## What this task involves
Tally up the lines below that carry the word "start", answering with the figure alone.

• • •

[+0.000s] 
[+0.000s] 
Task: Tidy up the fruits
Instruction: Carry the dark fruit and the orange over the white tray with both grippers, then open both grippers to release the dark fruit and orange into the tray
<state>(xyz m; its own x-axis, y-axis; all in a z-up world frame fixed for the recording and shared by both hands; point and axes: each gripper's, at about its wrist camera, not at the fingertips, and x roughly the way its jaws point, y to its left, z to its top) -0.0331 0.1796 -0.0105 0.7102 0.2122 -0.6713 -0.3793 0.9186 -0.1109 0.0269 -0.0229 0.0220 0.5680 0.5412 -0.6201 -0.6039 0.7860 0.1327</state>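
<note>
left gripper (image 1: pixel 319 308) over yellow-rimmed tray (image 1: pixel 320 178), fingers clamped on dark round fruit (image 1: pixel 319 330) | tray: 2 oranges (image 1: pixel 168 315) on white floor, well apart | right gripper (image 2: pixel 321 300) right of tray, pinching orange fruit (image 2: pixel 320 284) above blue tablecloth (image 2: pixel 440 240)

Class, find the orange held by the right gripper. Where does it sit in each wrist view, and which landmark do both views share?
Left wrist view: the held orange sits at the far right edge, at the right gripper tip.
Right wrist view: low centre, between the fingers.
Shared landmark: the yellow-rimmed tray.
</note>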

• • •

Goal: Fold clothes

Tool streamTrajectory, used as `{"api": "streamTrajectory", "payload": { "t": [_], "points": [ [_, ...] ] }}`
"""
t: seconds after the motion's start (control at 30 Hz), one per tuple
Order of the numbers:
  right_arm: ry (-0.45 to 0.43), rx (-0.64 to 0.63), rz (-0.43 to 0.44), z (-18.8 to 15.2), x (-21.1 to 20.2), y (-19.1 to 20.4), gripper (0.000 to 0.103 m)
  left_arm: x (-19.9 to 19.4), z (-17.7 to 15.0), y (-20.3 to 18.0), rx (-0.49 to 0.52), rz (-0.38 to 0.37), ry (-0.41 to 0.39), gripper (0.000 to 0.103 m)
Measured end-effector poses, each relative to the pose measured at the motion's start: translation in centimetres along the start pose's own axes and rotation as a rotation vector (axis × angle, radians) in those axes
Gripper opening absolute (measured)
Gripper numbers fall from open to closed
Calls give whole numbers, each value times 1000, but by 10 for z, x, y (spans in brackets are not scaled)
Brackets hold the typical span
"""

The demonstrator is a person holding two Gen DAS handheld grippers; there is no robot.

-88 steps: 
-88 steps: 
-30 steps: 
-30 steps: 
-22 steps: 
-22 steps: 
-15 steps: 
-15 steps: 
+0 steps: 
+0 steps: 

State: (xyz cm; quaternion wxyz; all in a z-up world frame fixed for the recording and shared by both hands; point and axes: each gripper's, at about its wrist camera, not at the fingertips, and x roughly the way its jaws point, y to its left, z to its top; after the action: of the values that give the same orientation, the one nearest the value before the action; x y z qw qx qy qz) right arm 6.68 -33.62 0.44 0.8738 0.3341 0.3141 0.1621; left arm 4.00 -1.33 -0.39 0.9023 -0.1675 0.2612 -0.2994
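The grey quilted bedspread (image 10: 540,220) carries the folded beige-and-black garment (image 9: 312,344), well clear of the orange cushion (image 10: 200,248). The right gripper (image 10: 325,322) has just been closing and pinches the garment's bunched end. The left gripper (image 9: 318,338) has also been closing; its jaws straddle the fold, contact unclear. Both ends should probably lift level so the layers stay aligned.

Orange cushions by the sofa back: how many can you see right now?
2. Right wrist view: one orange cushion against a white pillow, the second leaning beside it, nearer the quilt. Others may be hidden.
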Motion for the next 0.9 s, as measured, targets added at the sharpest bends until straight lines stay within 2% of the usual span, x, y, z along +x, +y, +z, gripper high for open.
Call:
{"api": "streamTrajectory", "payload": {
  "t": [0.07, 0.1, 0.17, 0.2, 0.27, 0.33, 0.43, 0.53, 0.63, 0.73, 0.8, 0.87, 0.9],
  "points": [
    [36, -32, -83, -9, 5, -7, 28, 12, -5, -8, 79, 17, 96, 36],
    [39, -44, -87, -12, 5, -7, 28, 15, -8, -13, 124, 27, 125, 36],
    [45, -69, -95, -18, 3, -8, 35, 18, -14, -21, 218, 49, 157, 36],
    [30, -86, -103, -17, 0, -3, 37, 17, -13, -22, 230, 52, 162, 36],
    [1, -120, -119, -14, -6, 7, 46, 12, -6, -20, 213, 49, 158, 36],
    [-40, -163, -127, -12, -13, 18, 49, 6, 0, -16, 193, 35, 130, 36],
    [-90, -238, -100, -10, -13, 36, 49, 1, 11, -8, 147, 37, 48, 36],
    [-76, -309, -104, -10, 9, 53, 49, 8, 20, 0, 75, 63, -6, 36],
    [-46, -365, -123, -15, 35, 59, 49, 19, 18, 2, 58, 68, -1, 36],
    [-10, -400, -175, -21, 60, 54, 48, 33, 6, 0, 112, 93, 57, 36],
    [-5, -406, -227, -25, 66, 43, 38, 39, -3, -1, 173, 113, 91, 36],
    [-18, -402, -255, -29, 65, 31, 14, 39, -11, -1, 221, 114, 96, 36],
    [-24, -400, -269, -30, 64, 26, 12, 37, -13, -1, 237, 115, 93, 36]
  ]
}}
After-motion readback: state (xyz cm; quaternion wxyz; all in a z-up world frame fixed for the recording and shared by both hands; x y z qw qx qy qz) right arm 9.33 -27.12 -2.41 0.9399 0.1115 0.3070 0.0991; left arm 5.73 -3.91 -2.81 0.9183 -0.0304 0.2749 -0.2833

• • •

## Expected answer
2